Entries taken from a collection
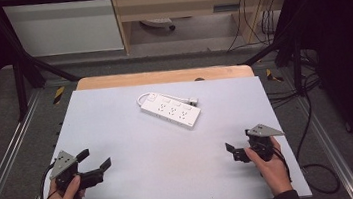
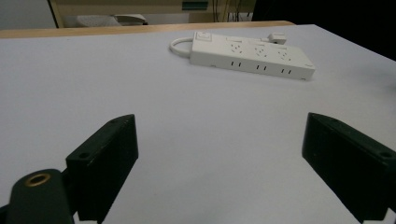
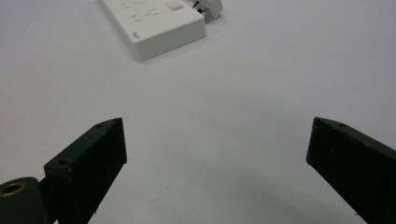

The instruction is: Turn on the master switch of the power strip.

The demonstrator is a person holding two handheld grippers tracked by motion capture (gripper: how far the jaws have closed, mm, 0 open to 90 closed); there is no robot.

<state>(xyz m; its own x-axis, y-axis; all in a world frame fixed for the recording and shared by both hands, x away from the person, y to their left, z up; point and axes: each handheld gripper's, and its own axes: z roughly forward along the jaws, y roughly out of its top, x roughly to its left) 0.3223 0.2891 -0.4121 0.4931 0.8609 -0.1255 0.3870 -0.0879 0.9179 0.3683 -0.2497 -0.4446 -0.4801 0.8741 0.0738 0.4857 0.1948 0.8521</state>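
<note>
A white power strip (image 1: 171, 111) lies flat on the pale table mat (image 1: 163, 176), back of centre, with its white cord looped at its far left end and its plug (image 1: 193, 101) lying beside it. My left gripper (image 1: 94, 159) rests at the front left, jaws wide open and empty, pointing toward the middle. In the left gripper view the power strip (image 2: 252, 58) lies far ahead of the left gripper (image 2: 224, 163). My right gripper (image 1: 238, 140) sits at the front right, open and empty. In the right gripper view the power strip (image 3: 154, 23) is well beyond the right gripper (image 3: 217, 168).
A wooden table edge (image 1: 162, 76) shows behind the mat. Black frame bars (image 1: 20, 72) stand at the back corners. Cables (image 1: 310, 94) trail on the floor to the right. A cabinet (image 1: 179, 8) stands beyond the table.
</note>
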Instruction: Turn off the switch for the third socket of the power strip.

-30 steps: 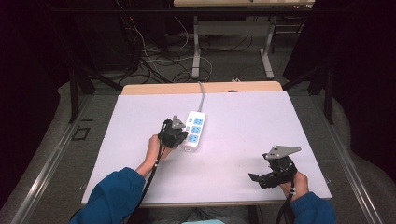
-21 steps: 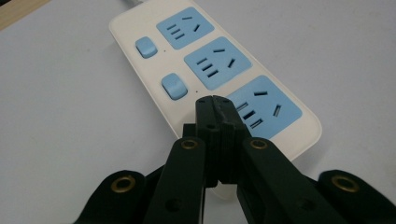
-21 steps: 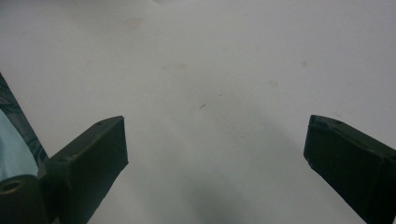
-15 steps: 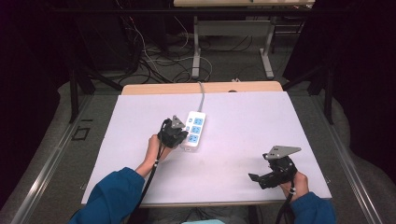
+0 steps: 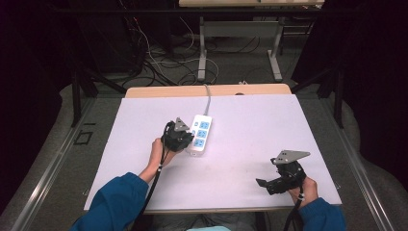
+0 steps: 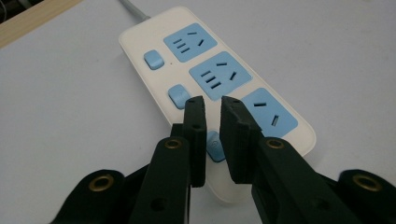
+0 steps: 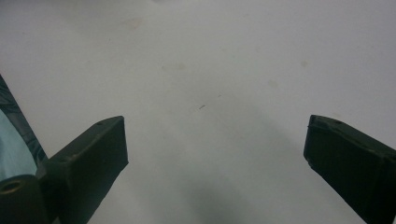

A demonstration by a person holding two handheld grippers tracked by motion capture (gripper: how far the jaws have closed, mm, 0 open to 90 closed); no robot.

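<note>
A white power strip (image 5: 201, 134) with blue sockets (image 6: 219, 79) and blue switches (image 6: 177, 95) lies flat near the middle of the pale table (image 5: 255, 120). My left gripper (image 5: 190, 144) sits at the strip's near left end, and its tips (image 6: 212, 105) hover over the strip beside the middle switch. Its jaws have just been opening. They stand a narrow gap apart with nothing gripped between them. My right gripper (image 5: 263, 185) rests at the table's near right, wide open (image 7: 215, 140) over bare tabletop.
The strip's grey cord (image 5: 208, 96) runs off the far wooden edge (image 5: 159, 91) of the table. Loose cables (image 5: 159, 62) and desk legs stand on the floor beyond. A blue sleeve (image 5: 115, 199) comes in at the near left edge.
</note>
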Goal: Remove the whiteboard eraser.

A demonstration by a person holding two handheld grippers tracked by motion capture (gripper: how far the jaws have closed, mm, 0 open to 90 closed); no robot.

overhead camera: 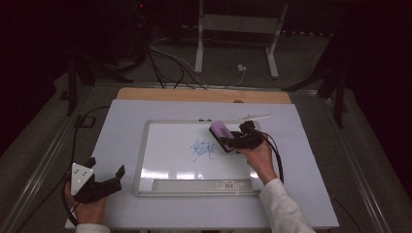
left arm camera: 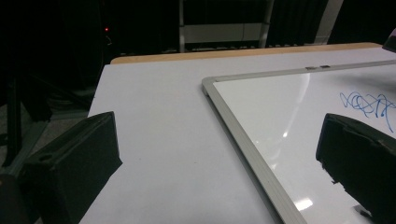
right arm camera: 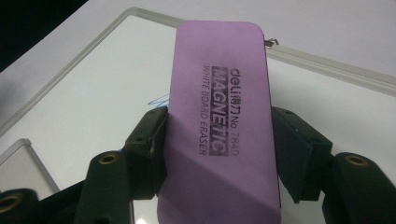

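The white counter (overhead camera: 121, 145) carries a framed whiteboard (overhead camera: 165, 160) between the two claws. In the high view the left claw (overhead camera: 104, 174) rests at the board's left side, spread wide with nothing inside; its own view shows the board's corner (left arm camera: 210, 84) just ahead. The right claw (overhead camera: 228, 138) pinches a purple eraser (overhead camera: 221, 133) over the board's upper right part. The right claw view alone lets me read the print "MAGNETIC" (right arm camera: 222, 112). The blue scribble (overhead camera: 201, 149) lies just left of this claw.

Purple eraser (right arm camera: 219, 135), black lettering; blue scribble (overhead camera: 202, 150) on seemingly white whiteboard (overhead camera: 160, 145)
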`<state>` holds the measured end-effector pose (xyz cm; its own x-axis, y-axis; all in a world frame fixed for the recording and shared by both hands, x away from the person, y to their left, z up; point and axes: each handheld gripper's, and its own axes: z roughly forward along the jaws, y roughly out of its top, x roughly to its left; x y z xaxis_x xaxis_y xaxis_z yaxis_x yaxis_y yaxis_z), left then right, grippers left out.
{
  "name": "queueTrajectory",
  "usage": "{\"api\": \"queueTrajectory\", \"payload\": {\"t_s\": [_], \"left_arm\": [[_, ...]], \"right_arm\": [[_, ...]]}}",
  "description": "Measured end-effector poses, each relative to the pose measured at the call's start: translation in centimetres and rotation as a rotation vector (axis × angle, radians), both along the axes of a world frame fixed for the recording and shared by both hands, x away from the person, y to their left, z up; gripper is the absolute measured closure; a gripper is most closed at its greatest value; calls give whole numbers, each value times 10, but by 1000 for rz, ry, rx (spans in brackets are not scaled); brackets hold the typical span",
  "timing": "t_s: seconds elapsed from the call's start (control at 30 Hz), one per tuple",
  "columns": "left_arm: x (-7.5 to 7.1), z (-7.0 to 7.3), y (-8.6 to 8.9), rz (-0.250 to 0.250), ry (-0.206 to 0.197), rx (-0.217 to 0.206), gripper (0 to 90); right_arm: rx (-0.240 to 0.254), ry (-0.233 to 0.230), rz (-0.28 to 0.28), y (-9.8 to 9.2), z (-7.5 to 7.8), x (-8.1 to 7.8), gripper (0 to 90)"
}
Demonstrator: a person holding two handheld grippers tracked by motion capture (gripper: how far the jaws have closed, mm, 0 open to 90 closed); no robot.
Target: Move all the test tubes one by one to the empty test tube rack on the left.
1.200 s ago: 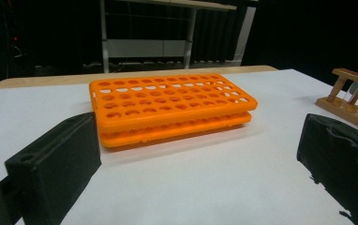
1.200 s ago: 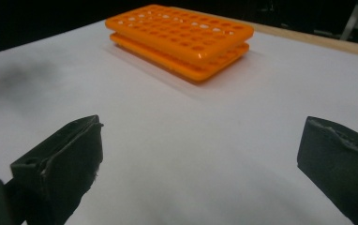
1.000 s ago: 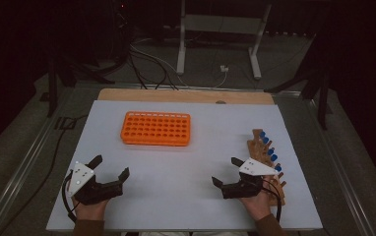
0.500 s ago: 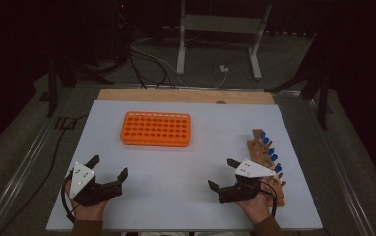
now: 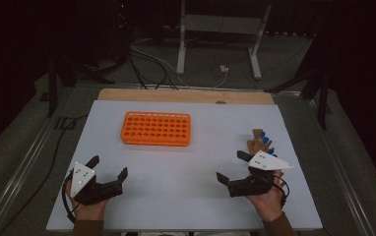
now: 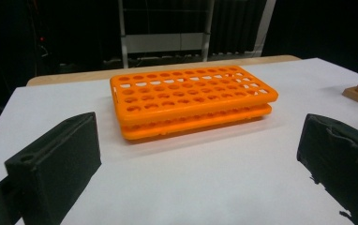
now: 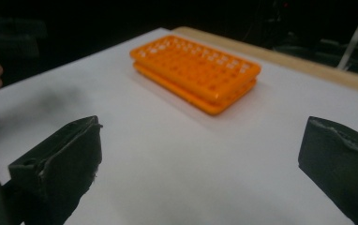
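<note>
Resting nearest the person, the left gripper (image 5: 108, 168) and right gripper (image 5: 230, 167) sit on the white table (image 5: 186, 196), each with jaws spread wide and holding nothing. Beyond them lies the orange rack (image 5: 156, 129), flat, long axis running left-right across the table, its top a grid of empty round holes. Right of the rack, just past the right gripper, stands a wooden stand (image 5: 258, 141) with blue-capped tubes (image 5: 267, 145).

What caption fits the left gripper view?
Open left gripper facing an empty orange tube rack on the white table.
</note>
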<state>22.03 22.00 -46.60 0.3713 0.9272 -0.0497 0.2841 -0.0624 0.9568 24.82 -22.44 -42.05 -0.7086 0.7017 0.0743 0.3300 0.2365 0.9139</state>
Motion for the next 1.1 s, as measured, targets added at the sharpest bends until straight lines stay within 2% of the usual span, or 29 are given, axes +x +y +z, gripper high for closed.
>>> {"api": "queueTrajectory", "payload": {"t_s": [0.2, 0.4, 0.5, 0.67, 0.93, 1.1], "left_arm": [[1, -1, 1, 5, 1, -9, 7], [2, -2, 2, 9, 9, -17, 7], [2, -3, 2, 8, 13, -18, 7], [3, -3, 1, 8, 15, -20, 7], [3, -4, 2, 11, 18, -31, 7], [3, -4, 2, 10, 19, -33, 7]], "right_arm": [[-8, -53, -44, -21, 30, -3, 0], [-50, -83, -110, -52, 39, 3, 0], [-83, -81, -145, -68, 37, 8, 4], [-106, -56, -183, -89, 29, 8, 46], [-141, -14, -210, -106, 10, 0, 120], [-160, 14, -197, -115, -4, -9, 269]]}}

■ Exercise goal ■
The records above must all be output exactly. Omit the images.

■ Exercise result ■
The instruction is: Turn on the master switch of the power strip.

The demonstrator is a person holding two handheld grippers tracked by motion capture (gripper: how far the jaws have closed, mm, 0 open to 90 closed); there is no robot.

<state>(xyz m; its own x-axis, y-axis; all in a world frame fixed for the recording and shared by both hands, x away from the person, y to their left, z up; point and axes: each handheld gripper's, and its own axes: z roughly forward along the jaws, y roughly out of its top, x roughly to its left) 0.3223 0.2891 -0.4121 0.4931 0.8609 -0.1255 0.3870 -0.0879 0.9179 0.3683 -0.2497 -0.4446 -0.4801 0.8741 0.0738 0.4857 0.1948 0.8521</state>
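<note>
A white power strip (image 1: 171, 111) lies flat on the pale table mat (image 1: 163, 176), back of centre, with its white cord looped at its far left end and its plug (image 1: 193, 101) lying beside it. My left gripper (image 1: 94, 159) rests at the front left, jaws wide open and empty, pointing toward the middle. In the left gripper view the power strip (image 2: 252, 58) lies far ahead of the left gripper (image 2: 224, 163). My right gripper (image 1: 238, 140) sits at the front right, open and empty. In the right gripper view the power strip (image 3: 154, 23) is well beyond the right gripper (image 3: 217, 168).
A wooden table edge (image 1: 162, 76) shows behind the mat. Black frame bars (image 1: 20, 72) stand at the back corners. Cables (image 1: 310, 94) trail on the floor to the right. A cabinet (image 1: 179, 8) stands beyond the table.
</note>
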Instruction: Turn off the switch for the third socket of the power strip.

-30 steps: 
-21 steps: 
-21 steps: 
-15 steps: 
+0 steps: 
+0 steps: 
+0 steps: 

A demonstration by a person holding two handheld grippers tracked by motion capture (gripper: how far the jaws have closed, mm, 0 open to 90 closed); no robot.

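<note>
A white power strip (image 5: 201, 134) with blue sockets (image 6: 219, 79) and blue switches (image 6: 177, 95) lies flat near the middle of the pale table (image 5: 255, 120). My left gripper (image 5: 190, 144) sits at the strip's near left end, and its tips (image 6: 212, 105) hover over the strip beside the middle switch. Its jaws have just been opening. They stand a narrow gap apart with nothing gripped between them. My right gripper (image 5: 263, 185) rests at the table's near right, wide open (image 7: 215, 140) over bare tabletop.
The strip's grey cord (image 5: 208, 96) runs off the far wooden edge (image 5: 159, 91) of the table. Loose cables (image 5: 159, 62) and desk legs stand on the floor beyond. A blue sleeve (image 5: 115, 199) comes in at the near left edge.
</note>
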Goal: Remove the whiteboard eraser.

A demonstration by a person holding two handheld grippers tracked by motion capture (gripper: how far the jaws have closed, mm, 0 open to 90 closed); no robot.

overhead camera: 
left arm camera: 
right arm camera: 

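The white counter (overhead camera: 121, 145) carries a framed whiteboard (overhead camera: 165, 160) between the two claws. In the high view the left claw (overhead camera: 104, 174) rests at the board's left side, spread wide with nothing inside; its own view shows the board's corner (left arm camera: 210, 84) just ahead. The right claw (overhead camera: 228, 138) pinches a purple eraser (overhead camera: 221, 133) over the board's upper right part. The right claw view alone lets me read the print "MAGNETIC" (right arm camera: 222, 112). The blue scribble (overhead camera: 201, 149) lies just left of this claw.

Purple eraser (right arm camera: 219, 135), black lettering; blue scribble (overhead camera: 202, 150) on seemingly white whiteboard (overhead camera: 160, 145)
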`<state>` holds the measured end-effector pose (xyz cm; its own x-axis, y-axis; all in a world frame fixed for the recording and shared by both hands, x away from the person, y to their left, z up; point and axes: each handheld gripper's, and its own axes: z roughly forward along the jaws, y roughly out of its top, x roughly to its left; x y z xaxis_x xaxis_y xaxis_z yaxis_x yaxis_y yaxis_z), left then right, grippers left out.
{
  "name": "queueTrajectory",
  "usage": "{\"api\": \"queueTrajectory\", \"payload\": {\"t_s\": [_], \"left_arm\": [[_, ...]], \"right_arm\": [[_, ...]]}}",
  "description": "Measured end-effector poses, each relative to the pose measured at the call's start: translation in centimetres and rotation as a rotation vector (axis × angle, radians), both along the axes of a world frame fixed for the recording and shared by both hands, x away from the person, y to their left, z up; gripper is the absolute measured closure; a gripper is most closed at its greatest value; calls give whole numbers, each value times 10, but by 1000 for rz, ry, rx (spans in brackets are not scaled); brackets hold the typical span",
  "timing": "t_s: seconds elapsed from the call's start (control at 30 Hz), one per tuple",
  "columns": "left_arm: x (-7.5 to 7.1), z (-7.0 to 7.3), y (-8.6 to 8.9), rz (-0.250 to 0.250), ry (-0.206 to 0.197), rx (-0.217 to 0.206), gripper (0 to 90); right_arm: rx (-0.240 to 0.254), ry (-0.233 to 0.230), rz (-0.28 to 0.28), y (-9.8 to 9.2), z (-7.5 to 7.8), x (-8.1 to 7.8), gripper (0 to 90)"
}
Demonstrator: a person holding two handheld grippers tracked by motion capture (gripper: how far the jaws have closed, mm, 0 open to 90 closed); no robot.
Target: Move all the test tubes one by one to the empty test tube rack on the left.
1.200 s ago: 
1.200 s ago: 
1.000 s ago: 
0.500 s ago: 
now: 
now: 
now: 
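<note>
Resting nearest the person, the left gripper (image 5: 108, 168) and right gripper (image 5: 230, 167) sit on the white table (image 5: 186, 196), each with jaws spread wide and holding nothing. Beyond them lies the orange rack (image 5: 156, 129), flat, long axis running left-right across the table, its top a grid of empty round holes. Right of the rack, just past the right gripper, stands a wooden stand (image 5: 258, 141) with blue-capped tubes (image 5: 267, 145).

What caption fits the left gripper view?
Open left gripper facing an empty orange tube rack on the white table.
</note>
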<state>22.03 22.00 -46.60 0.3713 0.9272 -0.0497 0.2841 -0.0624 0.9568 24.82 -22.44 -42.05 -0.7086 0.7017 0.0743 0.3300 0.2365 0.9139</state>
Motion for the next 1.1 s, as measured, targets added at the sharpest bends until straight lines stay within 2% of the usual span, or 29 are given, axes +x +y +z, gripper high for closed.
>>> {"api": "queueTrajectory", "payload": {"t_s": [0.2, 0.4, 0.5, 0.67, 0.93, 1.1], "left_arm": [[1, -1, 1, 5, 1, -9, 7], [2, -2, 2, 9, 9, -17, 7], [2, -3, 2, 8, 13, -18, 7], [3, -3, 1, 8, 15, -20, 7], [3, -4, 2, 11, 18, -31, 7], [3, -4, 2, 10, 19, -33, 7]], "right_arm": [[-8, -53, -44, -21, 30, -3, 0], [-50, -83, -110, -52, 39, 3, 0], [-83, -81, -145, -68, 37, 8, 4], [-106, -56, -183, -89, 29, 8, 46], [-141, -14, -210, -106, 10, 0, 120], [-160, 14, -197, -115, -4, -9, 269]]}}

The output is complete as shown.